» TASK DIRECTIONS:
Take the data below and filter it for lines containing the word "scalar"; show each line found.

-- Opening Marker --

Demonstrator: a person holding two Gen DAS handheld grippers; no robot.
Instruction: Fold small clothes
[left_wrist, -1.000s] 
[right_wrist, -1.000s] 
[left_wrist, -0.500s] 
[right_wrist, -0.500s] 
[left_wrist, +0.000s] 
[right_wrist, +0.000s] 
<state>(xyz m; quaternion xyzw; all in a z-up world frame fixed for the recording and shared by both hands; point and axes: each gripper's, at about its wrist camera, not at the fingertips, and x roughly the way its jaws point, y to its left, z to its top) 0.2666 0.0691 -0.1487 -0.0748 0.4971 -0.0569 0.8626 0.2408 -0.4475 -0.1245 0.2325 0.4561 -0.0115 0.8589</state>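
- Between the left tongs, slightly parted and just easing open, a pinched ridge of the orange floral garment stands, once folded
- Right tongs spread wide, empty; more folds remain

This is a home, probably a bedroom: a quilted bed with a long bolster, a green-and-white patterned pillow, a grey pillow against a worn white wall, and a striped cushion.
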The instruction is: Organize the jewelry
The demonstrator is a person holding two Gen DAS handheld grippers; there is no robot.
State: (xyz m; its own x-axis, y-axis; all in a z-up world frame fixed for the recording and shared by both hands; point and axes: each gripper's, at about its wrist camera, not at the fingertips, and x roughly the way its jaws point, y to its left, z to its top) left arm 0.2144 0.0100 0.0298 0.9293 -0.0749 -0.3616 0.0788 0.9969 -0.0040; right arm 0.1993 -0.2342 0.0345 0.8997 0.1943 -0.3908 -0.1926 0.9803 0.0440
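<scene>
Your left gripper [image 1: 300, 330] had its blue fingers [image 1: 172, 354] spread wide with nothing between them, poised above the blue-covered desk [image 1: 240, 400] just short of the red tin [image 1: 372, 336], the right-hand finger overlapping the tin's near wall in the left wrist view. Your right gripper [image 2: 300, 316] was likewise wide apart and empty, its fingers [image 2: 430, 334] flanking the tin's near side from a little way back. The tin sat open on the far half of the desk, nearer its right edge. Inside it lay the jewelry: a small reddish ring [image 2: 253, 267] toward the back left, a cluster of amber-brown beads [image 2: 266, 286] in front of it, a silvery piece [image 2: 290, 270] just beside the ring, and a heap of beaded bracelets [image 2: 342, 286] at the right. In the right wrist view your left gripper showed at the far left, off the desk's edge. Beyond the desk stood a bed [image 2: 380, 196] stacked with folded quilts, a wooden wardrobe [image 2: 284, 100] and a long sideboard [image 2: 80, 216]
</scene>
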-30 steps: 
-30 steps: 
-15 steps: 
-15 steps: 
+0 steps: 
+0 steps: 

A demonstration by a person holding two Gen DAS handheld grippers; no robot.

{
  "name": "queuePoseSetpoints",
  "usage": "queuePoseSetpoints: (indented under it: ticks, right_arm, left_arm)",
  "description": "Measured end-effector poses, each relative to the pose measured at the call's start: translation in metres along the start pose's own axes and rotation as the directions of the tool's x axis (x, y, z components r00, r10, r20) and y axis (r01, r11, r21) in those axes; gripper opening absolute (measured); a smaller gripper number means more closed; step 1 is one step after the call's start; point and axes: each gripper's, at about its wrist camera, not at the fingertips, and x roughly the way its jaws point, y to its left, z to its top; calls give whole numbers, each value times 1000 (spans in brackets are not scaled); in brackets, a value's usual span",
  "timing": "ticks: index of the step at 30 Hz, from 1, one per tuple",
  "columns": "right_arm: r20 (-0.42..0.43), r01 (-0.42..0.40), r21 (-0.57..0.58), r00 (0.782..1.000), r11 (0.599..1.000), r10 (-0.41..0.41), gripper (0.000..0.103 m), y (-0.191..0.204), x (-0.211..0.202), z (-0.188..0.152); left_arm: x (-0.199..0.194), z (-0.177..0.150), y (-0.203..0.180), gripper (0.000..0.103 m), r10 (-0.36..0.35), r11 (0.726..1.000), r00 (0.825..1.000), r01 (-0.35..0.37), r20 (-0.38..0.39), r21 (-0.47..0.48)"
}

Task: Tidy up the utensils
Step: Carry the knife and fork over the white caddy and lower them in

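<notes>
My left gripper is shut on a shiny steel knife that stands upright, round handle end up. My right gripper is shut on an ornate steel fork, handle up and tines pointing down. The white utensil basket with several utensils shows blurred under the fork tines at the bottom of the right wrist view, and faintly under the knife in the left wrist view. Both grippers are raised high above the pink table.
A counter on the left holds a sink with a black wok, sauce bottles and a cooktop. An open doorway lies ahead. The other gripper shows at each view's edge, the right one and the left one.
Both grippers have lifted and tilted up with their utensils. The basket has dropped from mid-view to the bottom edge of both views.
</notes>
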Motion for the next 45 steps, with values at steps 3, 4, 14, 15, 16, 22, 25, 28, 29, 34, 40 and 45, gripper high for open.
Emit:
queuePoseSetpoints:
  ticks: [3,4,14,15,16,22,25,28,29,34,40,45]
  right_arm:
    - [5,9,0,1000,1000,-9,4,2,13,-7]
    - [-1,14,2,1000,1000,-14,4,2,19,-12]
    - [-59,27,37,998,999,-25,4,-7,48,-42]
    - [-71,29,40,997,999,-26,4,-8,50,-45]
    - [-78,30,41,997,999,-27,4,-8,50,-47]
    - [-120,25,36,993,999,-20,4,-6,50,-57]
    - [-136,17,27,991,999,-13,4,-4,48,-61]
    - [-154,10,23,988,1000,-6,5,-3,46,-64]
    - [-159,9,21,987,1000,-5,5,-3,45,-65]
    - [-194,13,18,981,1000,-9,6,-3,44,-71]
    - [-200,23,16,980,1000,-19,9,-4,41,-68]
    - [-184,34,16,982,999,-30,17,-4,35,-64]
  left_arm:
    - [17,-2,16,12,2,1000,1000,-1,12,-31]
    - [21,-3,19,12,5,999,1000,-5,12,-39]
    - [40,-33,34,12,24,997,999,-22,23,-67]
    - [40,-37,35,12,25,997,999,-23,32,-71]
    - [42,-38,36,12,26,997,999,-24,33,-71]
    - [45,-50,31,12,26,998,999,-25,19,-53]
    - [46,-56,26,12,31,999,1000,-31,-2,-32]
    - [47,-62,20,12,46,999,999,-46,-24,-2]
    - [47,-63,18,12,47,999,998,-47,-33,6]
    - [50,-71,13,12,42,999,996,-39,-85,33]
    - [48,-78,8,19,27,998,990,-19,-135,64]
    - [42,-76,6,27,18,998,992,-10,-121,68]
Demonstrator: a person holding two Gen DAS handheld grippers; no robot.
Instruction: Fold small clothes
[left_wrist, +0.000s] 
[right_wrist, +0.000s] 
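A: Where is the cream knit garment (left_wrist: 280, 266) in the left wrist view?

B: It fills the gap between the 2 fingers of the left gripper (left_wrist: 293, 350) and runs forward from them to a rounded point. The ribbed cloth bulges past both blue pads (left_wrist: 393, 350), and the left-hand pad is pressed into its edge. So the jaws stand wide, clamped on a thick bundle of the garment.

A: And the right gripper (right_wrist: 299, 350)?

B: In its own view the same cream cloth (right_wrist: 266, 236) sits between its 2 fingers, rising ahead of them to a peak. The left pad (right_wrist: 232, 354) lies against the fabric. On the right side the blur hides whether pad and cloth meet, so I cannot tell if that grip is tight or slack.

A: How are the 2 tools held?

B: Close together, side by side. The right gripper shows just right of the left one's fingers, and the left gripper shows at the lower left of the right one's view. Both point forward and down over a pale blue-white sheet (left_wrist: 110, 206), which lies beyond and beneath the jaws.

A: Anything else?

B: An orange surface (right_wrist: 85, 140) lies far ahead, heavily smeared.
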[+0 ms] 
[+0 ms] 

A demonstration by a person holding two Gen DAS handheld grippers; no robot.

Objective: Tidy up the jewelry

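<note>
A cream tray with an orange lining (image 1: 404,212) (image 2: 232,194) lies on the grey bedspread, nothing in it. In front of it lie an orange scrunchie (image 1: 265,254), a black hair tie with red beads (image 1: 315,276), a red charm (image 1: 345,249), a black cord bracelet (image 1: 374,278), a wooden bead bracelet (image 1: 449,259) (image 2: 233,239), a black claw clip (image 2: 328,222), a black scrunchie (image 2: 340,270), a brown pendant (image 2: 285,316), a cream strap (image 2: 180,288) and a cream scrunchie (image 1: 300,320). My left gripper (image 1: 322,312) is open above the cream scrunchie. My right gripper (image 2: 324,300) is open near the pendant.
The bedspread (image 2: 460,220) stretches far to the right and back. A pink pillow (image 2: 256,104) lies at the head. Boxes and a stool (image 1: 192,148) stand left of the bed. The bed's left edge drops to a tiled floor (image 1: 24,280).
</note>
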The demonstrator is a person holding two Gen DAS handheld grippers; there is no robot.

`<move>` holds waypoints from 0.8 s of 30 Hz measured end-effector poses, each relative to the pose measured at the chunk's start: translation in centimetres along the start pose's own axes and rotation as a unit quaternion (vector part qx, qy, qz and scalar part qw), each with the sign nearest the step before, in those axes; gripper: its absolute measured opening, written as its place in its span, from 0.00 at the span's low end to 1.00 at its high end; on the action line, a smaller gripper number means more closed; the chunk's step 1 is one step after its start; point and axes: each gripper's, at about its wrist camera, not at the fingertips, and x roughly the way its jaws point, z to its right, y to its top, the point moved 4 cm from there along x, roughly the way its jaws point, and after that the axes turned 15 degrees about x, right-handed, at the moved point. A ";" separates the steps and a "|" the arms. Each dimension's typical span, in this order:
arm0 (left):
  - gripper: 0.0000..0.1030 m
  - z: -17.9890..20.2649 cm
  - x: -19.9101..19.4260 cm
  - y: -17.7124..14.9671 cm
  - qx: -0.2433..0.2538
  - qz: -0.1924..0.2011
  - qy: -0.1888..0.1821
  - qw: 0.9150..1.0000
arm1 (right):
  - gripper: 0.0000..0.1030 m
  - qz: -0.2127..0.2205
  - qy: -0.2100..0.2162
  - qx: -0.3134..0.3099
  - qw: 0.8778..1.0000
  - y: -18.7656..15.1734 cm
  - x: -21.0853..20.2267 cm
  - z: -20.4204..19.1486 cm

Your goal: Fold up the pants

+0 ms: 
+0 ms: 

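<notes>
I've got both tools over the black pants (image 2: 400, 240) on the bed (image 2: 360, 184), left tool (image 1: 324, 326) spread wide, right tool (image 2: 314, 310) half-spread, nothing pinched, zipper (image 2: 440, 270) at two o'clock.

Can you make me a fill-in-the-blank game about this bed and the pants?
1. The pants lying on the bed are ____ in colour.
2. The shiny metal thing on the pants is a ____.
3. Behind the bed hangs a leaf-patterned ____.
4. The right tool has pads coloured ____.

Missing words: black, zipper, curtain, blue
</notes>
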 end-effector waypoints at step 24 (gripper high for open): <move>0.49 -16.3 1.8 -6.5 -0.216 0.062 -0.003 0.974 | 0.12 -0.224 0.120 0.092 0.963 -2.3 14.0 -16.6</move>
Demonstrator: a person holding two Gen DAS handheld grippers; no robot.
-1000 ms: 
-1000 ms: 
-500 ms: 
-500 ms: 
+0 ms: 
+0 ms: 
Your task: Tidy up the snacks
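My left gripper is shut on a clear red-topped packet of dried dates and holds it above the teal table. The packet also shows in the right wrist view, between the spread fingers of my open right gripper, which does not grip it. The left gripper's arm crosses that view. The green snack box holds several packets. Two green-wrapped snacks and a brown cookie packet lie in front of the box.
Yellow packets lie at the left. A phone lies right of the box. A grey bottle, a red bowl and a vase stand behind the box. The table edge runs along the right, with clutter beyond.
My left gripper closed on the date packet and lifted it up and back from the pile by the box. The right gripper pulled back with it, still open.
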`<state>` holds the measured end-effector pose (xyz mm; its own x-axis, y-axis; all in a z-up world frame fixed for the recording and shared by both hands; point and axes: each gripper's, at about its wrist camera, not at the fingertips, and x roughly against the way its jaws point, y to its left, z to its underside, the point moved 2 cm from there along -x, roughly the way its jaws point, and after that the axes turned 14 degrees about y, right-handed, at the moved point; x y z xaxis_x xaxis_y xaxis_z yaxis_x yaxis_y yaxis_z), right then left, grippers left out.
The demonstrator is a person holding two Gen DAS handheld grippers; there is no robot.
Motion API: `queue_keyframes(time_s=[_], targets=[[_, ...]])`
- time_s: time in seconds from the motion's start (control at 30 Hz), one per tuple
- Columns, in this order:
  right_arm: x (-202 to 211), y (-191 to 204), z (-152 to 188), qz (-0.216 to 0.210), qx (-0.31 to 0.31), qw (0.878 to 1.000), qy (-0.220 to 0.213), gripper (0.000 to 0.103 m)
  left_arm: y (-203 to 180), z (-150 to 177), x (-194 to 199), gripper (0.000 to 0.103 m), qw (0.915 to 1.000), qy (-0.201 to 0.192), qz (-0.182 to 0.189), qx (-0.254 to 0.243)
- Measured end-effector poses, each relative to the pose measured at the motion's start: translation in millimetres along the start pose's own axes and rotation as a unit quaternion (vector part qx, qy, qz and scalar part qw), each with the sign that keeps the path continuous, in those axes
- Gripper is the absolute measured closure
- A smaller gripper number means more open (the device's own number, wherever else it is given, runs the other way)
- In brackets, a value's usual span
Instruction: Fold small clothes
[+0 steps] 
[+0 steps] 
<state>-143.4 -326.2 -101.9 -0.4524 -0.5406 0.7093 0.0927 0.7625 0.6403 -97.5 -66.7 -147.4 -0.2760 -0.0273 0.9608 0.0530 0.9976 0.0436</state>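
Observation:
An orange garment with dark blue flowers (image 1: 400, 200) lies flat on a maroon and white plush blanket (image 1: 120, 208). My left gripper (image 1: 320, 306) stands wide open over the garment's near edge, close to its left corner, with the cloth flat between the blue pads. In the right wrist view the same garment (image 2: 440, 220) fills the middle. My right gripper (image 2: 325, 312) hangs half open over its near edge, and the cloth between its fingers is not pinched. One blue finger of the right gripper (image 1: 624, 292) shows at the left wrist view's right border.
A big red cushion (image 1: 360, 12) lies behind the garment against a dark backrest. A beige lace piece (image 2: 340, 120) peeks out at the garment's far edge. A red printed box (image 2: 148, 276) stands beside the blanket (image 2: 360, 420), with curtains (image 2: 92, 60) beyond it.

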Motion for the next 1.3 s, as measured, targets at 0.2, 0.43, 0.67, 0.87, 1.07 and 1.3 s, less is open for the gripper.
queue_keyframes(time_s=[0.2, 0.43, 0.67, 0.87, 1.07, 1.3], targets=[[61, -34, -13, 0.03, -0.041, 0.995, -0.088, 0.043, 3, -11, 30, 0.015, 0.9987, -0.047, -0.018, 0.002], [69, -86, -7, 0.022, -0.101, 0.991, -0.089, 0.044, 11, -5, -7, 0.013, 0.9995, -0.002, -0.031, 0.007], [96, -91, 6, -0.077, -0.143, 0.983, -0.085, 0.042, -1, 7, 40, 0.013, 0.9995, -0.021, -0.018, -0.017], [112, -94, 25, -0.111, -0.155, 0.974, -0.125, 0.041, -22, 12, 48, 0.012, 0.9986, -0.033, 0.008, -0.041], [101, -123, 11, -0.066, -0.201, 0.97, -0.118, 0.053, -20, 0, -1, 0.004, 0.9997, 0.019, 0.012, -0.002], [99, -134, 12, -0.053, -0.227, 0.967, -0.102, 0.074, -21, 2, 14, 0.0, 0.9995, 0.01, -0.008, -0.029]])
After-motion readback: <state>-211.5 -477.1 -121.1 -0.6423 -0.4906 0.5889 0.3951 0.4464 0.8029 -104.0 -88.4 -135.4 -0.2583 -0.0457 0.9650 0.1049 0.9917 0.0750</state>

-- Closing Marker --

» EXPECTED OUTPUT:
`<move>` holds waypoints from 0.8 s of 30 Hz measured end-effector poses, each relative to the pose measured at the chunk's start: translation in centimetres along the start pose's own axes and rotation as a unit quaternion (vector part qx, qy, qz and scalar part qw), each with the sign nearest the step before, in those axes; gripper: its absolute measured opening, written as its place in its span, from 0.00 at the span's low end to 1.00 at its high end; on the action line, a smaller gripper number means more closed; the chunk's step 1 is one step after its start; point and axes: each gripper's, at about its wrist camera, not at the fingertips, and x roughly the way its jaws point, z to its right, y to its top, the point moved 4 cm from there along x, roughly the way its jaws point, and after that the axes turned 15 degrees about x, right-handed, at the moved point. A ";" separates the steps and a "|" the arms. Each dimension's typical span, in this order:
- Measured end-effector poses, each relative to the pose measured at the motion's start: translation in millimetres along the start pose's own axes and rotation as a unit quaternion (vector part qx, qy, qz and scalar part qw), each with the sign that keeps the path continuous, in those axes

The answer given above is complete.